Facebook cofounder Andrew McCollum made the same point in an op-ed for The New York Times. The internet TV company he oversees, Philo, is built on live video, which "requires more bandwidth, a reliable connection and low ‘latency,’ (how long it takes information to travel through a system)." He writes that its service is vulnerable to throttling and unfair prioritization.

"Even worse, because Philo directly competes with all of the largest internet providers, which offer their own live TV services, these providers have a strong incentive to put their thumbs on the scale," McCollum writes.

Comcast reportedly throttled p2p connections in 2007 and 2008, which resulted in a $16 million class action lawsuit settlement. In 2011, Metro PCS rolled out a low-cost plan with YouTube as the only video service offered.

Some worry about future instances of ISPs prioritizing their own content after Verizon’s acquisition of Yahoo and its properties this summer and AT&T’s planned acquisition of Time Warner, though the Justice Department is trying to block the latter deal.

Slow speeds create a poor experience for high-bandwidth content, such as video, which publishers and brands are increasingly relying upon to capture more audience, McLintic says, adding that owned content would also be put at a disadvantage if those channels are throttled. That could force the brand publishing the content to reallocate marketing funds toward using another ISP. Or it could push those companies to pursue an earned media-focused approach.

As a small business owner himself, Aaron Gordon says his PR shop, Schwartz Media Strategies, would be affected by net neutrality, as would the vast majority of U.S. businesses that are considered small (fewer than 500 workers).

Theoretically, an ISP could force consumers to browse certain websites at higher speeds to access their information "to create an uneven playing field," he says.

"It could put them out of business, because the internet has been their pipeline to customers," he explains. The FCC’s ruling could also make it more difficult for grassroots campaigns and small businesses to break through.  

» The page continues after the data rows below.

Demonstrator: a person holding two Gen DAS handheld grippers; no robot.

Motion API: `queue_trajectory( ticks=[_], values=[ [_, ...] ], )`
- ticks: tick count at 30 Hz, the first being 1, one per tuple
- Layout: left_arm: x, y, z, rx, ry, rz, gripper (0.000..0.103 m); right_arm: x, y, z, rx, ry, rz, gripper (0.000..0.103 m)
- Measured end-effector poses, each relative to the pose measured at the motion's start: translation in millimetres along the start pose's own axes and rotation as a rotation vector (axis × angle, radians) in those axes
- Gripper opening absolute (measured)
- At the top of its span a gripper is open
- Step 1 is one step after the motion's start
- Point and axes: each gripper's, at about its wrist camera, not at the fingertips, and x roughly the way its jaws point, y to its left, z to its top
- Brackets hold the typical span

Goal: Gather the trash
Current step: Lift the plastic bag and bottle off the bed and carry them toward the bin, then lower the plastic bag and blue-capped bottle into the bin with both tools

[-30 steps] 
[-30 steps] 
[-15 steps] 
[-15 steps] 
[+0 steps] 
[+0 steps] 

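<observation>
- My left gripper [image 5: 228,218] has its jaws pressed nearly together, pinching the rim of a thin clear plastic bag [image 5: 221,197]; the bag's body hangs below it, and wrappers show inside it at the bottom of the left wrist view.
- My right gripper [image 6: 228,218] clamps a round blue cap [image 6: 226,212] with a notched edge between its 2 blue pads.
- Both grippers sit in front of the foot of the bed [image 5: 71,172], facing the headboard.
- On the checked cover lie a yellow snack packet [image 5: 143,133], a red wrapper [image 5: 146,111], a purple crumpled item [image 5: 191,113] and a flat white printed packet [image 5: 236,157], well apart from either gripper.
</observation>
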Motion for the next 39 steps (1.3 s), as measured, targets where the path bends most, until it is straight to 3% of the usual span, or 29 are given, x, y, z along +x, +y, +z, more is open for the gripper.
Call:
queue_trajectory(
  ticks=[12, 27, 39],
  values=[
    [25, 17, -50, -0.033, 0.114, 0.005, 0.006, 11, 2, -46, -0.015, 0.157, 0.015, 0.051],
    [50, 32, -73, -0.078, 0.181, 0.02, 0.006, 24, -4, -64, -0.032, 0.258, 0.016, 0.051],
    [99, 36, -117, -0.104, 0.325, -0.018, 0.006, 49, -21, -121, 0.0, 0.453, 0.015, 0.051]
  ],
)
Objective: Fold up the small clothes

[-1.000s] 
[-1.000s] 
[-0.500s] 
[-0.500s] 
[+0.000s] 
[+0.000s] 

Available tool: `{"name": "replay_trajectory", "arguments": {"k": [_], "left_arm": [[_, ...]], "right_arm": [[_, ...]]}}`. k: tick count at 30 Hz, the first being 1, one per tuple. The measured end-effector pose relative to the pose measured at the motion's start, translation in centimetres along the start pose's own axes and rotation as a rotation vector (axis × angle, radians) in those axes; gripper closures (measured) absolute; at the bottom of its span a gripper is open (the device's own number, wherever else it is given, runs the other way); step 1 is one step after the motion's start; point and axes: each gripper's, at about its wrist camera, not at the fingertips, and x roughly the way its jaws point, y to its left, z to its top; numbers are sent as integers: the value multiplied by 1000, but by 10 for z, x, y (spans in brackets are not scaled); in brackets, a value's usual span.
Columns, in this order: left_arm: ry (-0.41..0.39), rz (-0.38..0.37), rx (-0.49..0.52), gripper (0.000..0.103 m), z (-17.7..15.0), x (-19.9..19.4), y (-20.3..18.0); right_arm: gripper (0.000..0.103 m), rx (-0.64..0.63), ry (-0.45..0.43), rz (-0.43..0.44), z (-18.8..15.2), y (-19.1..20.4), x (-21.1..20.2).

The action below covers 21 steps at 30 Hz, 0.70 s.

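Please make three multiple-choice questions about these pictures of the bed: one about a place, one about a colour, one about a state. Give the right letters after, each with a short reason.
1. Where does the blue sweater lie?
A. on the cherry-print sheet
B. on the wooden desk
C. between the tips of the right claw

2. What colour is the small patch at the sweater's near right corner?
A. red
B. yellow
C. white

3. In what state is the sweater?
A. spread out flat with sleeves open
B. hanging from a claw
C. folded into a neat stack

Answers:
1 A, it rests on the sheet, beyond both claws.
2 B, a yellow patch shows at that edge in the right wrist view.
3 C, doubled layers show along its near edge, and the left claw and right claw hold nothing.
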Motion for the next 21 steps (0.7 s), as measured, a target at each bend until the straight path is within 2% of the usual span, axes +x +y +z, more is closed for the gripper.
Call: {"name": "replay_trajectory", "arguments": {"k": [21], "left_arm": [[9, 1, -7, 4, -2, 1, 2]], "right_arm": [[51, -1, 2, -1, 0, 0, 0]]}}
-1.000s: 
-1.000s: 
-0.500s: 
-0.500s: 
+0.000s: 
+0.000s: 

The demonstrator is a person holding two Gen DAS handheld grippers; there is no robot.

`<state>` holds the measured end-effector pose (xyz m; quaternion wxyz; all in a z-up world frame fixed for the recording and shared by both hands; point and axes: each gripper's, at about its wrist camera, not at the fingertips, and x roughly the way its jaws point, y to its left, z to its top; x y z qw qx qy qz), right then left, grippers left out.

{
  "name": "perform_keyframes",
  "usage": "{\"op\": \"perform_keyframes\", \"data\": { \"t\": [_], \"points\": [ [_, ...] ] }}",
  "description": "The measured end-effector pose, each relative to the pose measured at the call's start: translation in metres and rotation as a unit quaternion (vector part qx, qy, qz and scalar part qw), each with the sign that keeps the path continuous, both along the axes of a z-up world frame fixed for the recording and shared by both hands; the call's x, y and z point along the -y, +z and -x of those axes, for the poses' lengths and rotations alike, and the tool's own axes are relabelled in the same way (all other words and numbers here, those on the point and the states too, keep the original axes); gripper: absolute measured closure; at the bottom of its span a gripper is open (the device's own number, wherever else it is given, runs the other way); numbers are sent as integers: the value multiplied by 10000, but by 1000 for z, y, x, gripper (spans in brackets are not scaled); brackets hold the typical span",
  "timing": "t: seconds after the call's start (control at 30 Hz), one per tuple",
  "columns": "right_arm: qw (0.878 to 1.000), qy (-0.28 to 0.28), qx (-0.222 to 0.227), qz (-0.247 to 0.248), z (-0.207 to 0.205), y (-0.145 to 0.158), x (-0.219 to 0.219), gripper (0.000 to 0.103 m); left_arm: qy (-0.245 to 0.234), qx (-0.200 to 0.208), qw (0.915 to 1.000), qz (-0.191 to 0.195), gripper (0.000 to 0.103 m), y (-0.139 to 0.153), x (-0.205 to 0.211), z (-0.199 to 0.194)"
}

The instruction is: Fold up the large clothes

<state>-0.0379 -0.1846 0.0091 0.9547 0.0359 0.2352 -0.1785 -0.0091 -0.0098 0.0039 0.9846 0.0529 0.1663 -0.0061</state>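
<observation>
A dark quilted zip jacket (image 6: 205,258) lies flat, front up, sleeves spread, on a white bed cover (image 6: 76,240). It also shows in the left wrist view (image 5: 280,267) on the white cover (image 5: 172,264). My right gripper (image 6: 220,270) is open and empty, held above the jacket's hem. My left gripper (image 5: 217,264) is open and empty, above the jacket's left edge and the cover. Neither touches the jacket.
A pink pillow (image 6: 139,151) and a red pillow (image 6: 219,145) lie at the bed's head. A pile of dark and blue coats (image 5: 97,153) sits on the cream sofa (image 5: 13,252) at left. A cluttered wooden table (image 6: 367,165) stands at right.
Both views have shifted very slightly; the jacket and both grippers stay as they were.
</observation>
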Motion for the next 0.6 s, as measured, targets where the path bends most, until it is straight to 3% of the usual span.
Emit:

However, Gordon explains that could boost his shop’s value proposition as an agency equipped to build campaigns and leverage the internet in the same way social media did.

"A client may put more stock in a communications firm because they see a firm like ours as a pathway to cut through the clutter," Gordon says.

The FCC ruling will not go into effect immediately. The government will make final revisions to the policy in the coming weeks. The rules will appear on the Federal Register in a few months, according to The Verge.

Ed Zitron, CEO of EZPR, predicts most PR pros’ day-to-day activities will not change, though those with media, app, and public affairs clients could be affected. He also acknowledges it’s early to make predictions.

Zitron adds that the industry’s trade associations and agencies should have rallied against the FCC’s ruling and contends the public will become more interested in what clients agencies are taking on.

"The PR industry is quiet; they’re always overly positive or quiet," he says. "I want to be overly negative here. This is a point where the PR industry could’ve come together."